WHAT THE TASK ASKS
Under this line are the records; write out word for word the part that begins at the line containing "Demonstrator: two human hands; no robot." and ends at the line containing "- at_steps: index", and no more.

PROVIDED ENTRIES
- - - - - - -
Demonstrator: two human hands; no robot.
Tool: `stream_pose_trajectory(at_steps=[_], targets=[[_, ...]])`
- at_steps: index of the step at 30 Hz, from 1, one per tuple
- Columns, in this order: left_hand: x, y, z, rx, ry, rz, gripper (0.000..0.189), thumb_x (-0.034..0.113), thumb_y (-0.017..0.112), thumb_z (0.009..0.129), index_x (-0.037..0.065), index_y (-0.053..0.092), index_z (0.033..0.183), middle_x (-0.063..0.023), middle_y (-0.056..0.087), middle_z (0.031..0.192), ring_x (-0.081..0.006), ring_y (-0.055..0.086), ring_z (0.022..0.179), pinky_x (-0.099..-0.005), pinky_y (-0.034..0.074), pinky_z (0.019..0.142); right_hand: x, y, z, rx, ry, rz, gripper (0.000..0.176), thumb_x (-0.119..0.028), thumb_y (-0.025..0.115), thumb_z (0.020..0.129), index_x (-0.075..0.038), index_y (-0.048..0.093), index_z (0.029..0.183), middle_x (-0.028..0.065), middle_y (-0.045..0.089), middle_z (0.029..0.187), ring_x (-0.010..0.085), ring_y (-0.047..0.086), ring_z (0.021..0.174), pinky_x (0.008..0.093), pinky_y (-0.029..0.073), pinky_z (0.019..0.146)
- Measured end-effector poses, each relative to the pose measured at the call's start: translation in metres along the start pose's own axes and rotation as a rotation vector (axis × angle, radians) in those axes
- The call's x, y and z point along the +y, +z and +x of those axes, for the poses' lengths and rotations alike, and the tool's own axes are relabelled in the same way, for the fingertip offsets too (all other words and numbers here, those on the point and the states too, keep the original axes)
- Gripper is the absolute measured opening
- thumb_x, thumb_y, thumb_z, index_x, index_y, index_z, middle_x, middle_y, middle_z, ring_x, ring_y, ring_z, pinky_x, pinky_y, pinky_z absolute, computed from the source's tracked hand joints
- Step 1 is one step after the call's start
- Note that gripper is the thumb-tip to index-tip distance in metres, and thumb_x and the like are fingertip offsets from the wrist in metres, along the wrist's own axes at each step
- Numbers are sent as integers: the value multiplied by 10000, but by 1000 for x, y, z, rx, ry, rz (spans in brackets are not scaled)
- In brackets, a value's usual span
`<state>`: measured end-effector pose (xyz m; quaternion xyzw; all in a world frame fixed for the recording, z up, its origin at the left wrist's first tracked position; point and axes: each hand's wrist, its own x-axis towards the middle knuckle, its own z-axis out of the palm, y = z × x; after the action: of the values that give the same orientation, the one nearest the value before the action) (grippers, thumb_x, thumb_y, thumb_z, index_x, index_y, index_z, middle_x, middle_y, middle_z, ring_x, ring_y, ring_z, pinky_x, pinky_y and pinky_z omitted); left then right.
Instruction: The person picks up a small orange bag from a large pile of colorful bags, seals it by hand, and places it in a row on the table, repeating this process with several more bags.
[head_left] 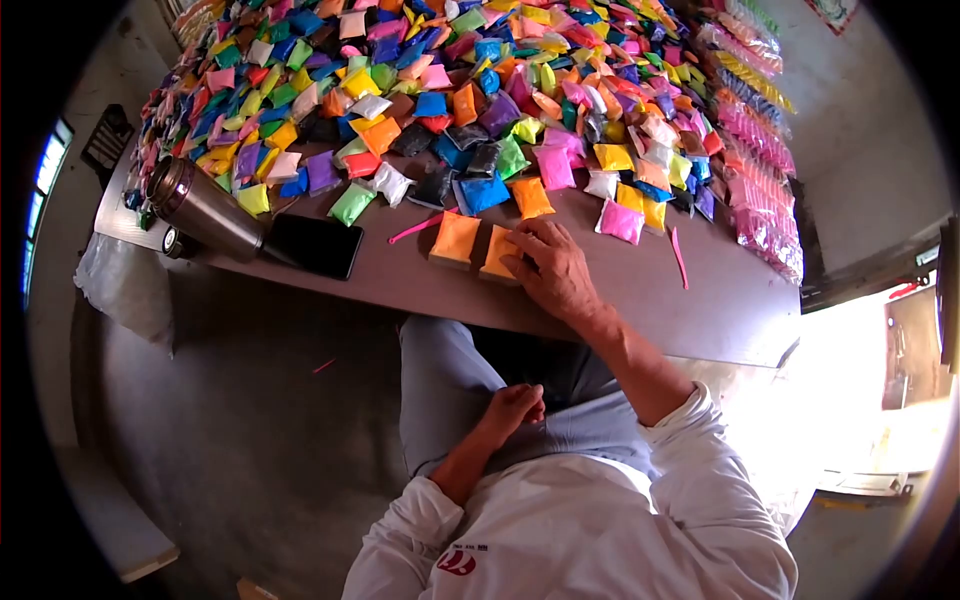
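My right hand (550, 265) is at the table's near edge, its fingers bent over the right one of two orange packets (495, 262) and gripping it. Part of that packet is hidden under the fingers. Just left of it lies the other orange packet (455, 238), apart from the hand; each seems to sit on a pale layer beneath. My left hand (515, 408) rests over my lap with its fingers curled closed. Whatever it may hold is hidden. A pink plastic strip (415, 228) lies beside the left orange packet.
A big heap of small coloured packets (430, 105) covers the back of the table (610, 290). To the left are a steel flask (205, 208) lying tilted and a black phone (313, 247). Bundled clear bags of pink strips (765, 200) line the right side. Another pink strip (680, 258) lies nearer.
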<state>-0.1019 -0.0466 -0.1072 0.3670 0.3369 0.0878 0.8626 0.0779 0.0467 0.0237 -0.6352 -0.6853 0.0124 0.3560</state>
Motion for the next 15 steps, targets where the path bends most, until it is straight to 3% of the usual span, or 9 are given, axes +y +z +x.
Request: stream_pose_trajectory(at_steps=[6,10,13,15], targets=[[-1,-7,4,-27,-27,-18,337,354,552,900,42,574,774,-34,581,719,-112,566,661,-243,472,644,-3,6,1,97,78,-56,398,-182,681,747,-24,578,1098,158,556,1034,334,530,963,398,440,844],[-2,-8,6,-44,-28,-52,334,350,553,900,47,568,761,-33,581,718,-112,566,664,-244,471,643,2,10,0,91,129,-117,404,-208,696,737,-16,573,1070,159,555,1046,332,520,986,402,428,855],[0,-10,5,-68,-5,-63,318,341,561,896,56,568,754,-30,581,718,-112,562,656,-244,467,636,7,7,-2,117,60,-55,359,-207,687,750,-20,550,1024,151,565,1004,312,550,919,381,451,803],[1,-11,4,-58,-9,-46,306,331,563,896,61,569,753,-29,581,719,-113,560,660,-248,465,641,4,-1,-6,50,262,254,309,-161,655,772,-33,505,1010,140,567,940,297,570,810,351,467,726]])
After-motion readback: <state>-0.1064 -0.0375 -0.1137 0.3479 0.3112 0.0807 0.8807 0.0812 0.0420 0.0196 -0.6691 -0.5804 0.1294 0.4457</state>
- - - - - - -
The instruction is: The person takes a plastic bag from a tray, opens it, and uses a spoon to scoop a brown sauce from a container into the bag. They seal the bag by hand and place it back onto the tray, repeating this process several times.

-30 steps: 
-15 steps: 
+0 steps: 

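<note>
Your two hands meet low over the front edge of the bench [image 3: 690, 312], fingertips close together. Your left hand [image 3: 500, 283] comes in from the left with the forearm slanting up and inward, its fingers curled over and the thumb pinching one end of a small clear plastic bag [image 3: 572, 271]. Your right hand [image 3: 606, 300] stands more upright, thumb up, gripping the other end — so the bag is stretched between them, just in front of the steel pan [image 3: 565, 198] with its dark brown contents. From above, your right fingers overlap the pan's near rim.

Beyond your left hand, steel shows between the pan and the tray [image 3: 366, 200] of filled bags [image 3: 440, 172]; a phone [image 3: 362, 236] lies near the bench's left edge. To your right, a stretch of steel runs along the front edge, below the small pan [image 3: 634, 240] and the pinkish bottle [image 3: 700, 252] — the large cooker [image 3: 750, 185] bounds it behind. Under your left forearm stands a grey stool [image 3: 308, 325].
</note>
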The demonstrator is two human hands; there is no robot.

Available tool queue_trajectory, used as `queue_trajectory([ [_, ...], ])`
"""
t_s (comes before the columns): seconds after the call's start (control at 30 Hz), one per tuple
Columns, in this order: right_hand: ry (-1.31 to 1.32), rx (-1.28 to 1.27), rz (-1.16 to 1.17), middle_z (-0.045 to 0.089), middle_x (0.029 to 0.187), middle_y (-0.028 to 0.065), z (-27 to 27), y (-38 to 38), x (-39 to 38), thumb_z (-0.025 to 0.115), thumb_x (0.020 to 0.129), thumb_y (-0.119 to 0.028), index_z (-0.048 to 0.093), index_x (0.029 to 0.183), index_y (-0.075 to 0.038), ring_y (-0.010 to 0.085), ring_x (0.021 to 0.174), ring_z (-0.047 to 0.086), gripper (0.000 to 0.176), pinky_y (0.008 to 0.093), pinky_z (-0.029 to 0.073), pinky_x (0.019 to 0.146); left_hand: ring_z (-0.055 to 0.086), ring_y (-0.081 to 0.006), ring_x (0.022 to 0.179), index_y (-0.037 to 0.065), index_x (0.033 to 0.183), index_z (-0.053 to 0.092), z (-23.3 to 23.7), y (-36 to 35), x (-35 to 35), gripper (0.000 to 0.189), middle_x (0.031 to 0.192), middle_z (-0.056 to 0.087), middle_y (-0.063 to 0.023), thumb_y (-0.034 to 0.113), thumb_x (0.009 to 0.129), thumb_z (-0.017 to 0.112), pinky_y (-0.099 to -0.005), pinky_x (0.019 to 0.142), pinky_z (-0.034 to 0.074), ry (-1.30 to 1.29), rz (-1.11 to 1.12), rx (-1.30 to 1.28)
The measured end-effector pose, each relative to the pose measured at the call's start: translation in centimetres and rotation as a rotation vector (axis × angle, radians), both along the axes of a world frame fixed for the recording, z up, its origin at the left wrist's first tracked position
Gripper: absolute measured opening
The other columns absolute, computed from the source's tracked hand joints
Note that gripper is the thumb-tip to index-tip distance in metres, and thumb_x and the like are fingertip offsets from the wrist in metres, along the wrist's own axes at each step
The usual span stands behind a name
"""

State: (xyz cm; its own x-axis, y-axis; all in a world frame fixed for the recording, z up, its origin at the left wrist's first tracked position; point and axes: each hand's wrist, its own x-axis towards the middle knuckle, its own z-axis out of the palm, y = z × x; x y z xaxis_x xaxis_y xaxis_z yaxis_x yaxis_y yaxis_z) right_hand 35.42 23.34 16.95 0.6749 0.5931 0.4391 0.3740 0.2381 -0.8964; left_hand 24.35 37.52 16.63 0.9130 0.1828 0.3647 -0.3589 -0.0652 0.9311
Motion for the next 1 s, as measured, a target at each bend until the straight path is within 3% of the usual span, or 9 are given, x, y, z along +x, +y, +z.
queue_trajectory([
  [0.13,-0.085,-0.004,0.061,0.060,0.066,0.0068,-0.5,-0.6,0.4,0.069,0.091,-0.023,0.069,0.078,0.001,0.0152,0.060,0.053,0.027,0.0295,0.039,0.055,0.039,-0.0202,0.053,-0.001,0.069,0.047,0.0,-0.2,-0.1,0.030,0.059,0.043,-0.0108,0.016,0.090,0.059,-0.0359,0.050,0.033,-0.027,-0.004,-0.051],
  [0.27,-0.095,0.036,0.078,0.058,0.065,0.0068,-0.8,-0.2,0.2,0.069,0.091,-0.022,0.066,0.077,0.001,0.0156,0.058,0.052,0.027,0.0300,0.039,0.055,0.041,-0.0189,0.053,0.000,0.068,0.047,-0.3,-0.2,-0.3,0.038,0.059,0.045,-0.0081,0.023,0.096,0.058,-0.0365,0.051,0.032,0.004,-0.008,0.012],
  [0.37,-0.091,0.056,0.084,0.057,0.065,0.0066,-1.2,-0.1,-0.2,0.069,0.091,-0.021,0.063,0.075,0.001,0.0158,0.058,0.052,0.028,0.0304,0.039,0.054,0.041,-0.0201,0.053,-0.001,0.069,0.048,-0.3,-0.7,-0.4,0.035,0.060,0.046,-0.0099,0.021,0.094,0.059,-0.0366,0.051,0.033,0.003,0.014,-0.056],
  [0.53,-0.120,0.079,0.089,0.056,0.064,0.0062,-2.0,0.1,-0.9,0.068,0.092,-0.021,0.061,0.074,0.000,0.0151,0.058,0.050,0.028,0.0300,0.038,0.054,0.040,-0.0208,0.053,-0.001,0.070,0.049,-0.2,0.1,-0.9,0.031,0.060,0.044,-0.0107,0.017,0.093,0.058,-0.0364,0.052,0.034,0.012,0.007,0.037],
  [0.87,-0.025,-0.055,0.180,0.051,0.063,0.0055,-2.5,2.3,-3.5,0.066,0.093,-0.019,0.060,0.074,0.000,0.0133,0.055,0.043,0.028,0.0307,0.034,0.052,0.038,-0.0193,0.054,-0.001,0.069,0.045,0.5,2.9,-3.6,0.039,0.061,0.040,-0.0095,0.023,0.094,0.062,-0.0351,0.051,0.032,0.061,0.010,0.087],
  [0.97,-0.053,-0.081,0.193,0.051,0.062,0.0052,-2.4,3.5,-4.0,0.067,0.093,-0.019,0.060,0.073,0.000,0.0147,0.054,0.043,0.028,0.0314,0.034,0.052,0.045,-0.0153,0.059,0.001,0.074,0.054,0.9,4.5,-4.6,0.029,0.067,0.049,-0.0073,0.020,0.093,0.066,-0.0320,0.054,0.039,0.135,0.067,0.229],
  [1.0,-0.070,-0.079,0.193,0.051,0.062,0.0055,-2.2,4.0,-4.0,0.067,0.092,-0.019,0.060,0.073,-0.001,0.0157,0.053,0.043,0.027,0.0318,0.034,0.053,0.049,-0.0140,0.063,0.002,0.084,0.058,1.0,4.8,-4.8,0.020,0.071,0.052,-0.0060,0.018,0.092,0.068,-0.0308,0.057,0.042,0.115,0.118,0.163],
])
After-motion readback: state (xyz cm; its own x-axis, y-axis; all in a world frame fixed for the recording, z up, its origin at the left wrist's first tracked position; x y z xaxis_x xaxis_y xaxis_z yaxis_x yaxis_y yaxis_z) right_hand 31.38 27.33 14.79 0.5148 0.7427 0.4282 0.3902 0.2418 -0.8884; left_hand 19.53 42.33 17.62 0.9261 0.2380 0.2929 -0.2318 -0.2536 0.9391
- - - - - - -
EXPECTED ANSWER
Demonstrator: two human hands; no robot.
Tool: `stream_pose_trajectory(at_steps=[_], targets=[[_, ...]])`
- at_steps: index of the step at 30 Hz, from 1, one per tuple

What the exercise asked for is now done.